■ Work instructions: Once you have read the listing, write it all out exactly.

■ Material provided:
.....

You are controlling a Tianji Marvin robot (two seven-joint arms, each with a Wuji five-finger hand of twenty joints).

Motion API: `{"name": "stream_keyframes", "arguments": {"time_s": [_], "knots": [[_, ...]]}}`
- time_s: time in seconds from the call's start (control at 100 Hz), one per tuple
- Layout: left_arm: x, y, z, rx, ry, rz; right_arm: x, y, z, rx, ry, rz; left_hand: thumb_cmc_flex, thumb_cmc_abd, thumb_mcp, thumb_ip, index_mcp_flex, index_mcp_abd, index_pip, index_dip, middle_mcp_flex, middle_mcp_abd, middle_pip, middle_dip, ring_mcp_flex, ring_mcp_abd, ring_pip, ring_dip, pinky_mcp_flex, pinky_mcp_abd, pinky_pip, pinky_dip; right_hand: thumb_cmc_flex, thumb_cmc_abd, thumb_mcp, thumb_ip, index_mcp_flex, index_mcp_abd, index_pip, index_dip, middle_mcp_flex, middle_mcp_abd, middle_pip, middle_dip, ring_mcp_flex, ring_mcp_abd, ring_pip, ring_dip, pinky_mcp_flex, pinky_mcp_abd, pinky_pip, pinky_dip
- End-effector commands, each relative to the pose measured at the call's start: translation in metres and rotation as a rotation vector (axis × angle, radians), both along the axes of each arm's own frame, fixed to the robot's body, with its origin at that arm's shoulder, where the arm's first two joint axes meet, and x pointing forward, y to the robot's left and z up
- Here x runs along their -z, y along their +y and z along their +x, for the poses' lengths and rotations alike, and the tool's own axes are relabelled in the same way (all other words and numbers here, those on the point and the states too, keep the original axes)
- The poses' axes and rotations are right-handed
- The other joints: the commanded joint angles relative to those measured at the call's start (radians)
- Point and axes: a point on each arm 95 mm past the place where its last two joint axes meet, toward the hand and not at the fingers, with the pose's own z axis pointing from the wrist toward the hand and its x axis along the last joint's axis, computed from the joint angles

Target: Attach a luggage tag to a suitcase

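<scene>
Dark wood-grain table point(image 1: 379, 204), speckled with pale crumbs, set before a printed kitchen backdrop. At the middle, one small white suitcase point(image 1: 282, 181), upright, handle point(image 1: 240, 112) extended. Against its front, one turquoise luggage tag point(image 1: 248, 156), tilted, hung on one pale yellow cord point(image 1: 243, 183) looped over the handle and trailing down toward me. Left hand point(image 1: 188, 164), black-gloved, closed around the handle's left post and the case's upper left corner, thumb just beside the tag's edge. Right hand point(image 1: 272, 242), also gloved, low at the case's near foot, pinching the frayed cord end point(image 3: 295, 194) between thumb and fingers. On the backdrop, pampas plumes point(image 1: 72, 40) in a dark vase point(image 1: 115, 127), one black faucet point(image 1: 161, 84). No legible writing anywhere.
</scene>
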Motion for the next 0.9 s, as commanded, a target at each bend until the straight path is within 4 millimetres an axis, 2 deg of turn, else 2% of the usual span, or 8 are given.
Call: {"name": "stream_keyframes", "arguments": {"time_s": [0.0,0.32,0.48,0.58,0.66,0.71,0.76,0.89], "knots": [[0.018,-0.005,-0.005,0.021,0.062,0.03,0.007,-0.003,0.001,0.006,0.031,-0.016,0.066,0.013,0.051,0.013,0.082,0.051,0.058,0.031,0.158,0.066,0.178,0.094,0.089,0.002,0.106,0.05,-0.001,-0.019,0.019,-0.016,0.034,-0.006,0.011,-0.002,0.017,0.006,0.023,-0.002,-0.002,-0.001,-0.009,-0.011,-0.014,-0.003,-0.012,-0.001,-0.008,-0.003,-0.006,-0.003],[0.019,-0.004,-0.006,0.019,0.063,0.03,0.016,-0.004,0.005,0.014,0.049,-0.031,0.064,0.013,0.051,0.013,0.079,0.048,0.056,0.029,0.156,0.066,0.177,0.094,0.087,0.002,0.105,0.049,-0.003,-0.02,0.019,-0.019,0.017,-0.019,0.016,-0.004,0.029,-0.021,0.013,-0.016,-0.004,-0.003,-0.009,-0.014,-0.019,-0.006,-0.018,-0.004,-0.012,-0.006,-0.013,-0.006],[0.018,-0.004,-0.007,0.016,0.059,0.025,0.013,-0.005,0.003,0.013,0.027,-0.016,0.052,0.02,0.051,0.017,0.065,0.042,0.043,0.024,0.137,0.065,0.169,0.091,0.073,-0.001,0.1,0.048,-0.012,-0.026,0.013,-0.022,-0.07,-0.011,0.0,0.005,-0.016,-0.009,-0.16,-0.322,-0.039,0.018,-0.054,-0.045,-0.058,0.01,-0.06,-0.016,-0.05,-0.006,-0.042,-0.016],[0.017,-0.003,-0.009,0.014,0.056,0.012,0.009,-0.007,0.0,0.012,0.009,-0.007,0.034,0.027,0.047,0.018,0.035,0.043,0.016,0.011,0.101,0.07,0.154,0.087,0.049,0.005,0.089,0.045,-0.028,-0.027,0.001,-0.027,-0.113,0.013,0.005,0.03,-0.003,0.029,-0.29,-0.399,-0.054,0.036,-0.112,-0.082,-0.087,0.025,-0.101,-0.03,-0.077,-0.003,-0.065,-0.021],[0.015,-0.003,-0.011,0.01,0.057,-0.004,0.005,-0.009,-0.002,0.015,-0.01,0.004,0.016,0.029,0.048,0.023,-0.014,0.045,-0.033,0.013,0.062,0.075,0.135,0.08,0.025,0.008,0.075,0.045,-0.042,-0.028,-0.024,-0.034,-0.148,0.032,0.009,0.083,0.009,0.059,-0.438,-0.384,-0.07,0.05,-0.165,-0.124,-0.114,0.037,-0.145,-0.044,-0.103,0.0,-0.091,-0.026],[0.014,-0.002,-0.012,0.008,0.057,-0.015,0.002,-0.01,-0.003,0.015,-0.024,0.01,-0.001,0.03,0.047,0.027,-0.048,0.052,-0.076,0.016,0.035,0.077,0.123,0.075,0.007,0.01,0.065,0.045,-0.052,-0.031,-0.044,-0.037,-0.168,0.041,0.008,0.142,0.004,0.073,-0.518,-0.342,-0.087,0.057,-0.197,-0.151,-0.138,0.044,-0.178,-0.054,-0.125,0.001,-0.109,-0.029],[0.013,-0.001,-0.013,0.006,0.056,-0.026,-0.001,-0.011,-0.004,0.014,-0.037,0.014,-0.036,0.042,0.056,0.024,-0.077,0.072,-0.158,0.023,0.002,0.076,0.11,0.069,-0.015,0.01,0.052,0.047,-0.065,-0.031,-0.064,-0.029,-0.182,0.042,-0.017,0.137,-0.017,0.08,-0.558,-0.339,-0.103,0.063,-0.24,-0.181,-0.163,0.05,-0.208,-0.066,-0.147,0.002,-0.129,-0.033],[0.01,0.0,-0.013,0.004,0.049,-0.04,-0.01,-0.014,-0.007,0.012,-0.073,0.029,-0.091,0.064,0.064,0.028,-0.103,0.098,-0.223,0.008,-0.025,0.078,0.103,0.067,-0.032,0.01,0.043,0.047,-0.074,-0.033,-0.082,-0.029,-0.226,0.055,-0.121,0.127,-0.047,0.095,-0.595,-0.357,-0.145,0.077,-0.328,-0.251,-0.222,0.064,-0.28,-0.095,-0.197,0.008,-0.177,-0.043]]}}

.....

■ Response to the exercise:
You are controlling a Tianji Marvin robot (two seven-joint arms, each with a Wuji five-finger hand of twenty joints).

Motion API: `{"name": "stream_keyframes", "arguments": {"time_s": [_], "knots": [[_, ...]]}}`
- time_s: time in seconds from the call's start (control at 100 Hz), one per tuple
- Layout: left_arm: x, y, z, rx, ry, rz; right_arm: x, y, z, rx, ry, rz; left_hand: thumb_cmc_flex, thumb_cmc_abd, thumb_mcp, thumb_ip, index_mcp_flex, index_mcp_abd, index_pip, index_dip, middle_mcp_flex, middle_mcp_abd, middle_pip, middle_dip, ring_mcp_flex, ring_mcp_abd, ring_pip, ring_dip, pinky_mcp_flex, pinky_mcp_abd, pinky_pip, pinky_dip; right_hand: thumb_cmc_flex, thumb_cmc_abd, thumb_mcp, thumb_ip, index_mcp_flex, index_mcp_abd, index_pip, index_dip, middle_mcp_flex, middle_mcp_abd, middle_pip, middle_dip, ring_mcp_flex, ring_mcp_abd, ring_pip, ring_dip, pinky_mcp_flex, pinky_mcp_abd, pinky_pip, pinky_dip
- End-effector commands, each relative to the pose measured at the call's start: translation in metres and rotation as a rotation vector (axis × angle, radians), both along the axes of each arm's own frame, fixed to the robot's body, with its origin at that arm's shoulder, where the arm's first two joint axes meet, and x pointing forward, y to the robot's left and z up
- Here x runs along their -z, y along their +y and z along their +x, for the poses' lengths and rotations alike, and the tool's own axes are relabelled in the same way (all other words and numbers here, those on the point and the states too, keep the original axes)
- The poses' axes and rotations are right-handed
- The other joints: the commanded joint angles relative to those measured at the call's start (radians)
- Point and axes: a point on each arm 95 mm past the place where its last two joint axes meet, toward the hand and not at the fingers, with the pose's own z axis pointing from the wrist toward the hand and its x axis along the last joint's axis, computed from the joint angles

Target: Attach a luggage tag to a suitcase

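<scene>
Dark wood-grain table point(image 1: 379, 204), speckled with pale crumbs, set before a printed kitchen backdrop. At the middle, one small white suitcase point(image 1: 282, 181), upright, handle point(image 1: 240, 112) extended. Against its front, one turquoise luggage tag point(image 1: 248, 156), tilted, hung on one pale yellow cord point(image 1: 243, 183) looped over the handle and trailing down toward me. Left hand point(image 1: 188, 164), black-gloved, closed around the handle's left post and the case's upper left corner, thumb just beside the tag's edge. Right hand point(image 1: 272, 242), also gloved, low at the case's near foot, pinching the frayed cord end point(image 3: 295, 194) between thumb and fingers. On the backdrop, pampas plumes point(image 1: 72, 40) in a dark vase point(image 1: 115, 127), one black faucet point(image 1: 161, 84). No legible writing anywhere.
</scene>
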Motion for the next 0.9 s, as commanded, a target at each bend until the straight path is within 4 millimetres an axis, 2 deg of turn, else 2% of the usual span, or 8 are given.
Call: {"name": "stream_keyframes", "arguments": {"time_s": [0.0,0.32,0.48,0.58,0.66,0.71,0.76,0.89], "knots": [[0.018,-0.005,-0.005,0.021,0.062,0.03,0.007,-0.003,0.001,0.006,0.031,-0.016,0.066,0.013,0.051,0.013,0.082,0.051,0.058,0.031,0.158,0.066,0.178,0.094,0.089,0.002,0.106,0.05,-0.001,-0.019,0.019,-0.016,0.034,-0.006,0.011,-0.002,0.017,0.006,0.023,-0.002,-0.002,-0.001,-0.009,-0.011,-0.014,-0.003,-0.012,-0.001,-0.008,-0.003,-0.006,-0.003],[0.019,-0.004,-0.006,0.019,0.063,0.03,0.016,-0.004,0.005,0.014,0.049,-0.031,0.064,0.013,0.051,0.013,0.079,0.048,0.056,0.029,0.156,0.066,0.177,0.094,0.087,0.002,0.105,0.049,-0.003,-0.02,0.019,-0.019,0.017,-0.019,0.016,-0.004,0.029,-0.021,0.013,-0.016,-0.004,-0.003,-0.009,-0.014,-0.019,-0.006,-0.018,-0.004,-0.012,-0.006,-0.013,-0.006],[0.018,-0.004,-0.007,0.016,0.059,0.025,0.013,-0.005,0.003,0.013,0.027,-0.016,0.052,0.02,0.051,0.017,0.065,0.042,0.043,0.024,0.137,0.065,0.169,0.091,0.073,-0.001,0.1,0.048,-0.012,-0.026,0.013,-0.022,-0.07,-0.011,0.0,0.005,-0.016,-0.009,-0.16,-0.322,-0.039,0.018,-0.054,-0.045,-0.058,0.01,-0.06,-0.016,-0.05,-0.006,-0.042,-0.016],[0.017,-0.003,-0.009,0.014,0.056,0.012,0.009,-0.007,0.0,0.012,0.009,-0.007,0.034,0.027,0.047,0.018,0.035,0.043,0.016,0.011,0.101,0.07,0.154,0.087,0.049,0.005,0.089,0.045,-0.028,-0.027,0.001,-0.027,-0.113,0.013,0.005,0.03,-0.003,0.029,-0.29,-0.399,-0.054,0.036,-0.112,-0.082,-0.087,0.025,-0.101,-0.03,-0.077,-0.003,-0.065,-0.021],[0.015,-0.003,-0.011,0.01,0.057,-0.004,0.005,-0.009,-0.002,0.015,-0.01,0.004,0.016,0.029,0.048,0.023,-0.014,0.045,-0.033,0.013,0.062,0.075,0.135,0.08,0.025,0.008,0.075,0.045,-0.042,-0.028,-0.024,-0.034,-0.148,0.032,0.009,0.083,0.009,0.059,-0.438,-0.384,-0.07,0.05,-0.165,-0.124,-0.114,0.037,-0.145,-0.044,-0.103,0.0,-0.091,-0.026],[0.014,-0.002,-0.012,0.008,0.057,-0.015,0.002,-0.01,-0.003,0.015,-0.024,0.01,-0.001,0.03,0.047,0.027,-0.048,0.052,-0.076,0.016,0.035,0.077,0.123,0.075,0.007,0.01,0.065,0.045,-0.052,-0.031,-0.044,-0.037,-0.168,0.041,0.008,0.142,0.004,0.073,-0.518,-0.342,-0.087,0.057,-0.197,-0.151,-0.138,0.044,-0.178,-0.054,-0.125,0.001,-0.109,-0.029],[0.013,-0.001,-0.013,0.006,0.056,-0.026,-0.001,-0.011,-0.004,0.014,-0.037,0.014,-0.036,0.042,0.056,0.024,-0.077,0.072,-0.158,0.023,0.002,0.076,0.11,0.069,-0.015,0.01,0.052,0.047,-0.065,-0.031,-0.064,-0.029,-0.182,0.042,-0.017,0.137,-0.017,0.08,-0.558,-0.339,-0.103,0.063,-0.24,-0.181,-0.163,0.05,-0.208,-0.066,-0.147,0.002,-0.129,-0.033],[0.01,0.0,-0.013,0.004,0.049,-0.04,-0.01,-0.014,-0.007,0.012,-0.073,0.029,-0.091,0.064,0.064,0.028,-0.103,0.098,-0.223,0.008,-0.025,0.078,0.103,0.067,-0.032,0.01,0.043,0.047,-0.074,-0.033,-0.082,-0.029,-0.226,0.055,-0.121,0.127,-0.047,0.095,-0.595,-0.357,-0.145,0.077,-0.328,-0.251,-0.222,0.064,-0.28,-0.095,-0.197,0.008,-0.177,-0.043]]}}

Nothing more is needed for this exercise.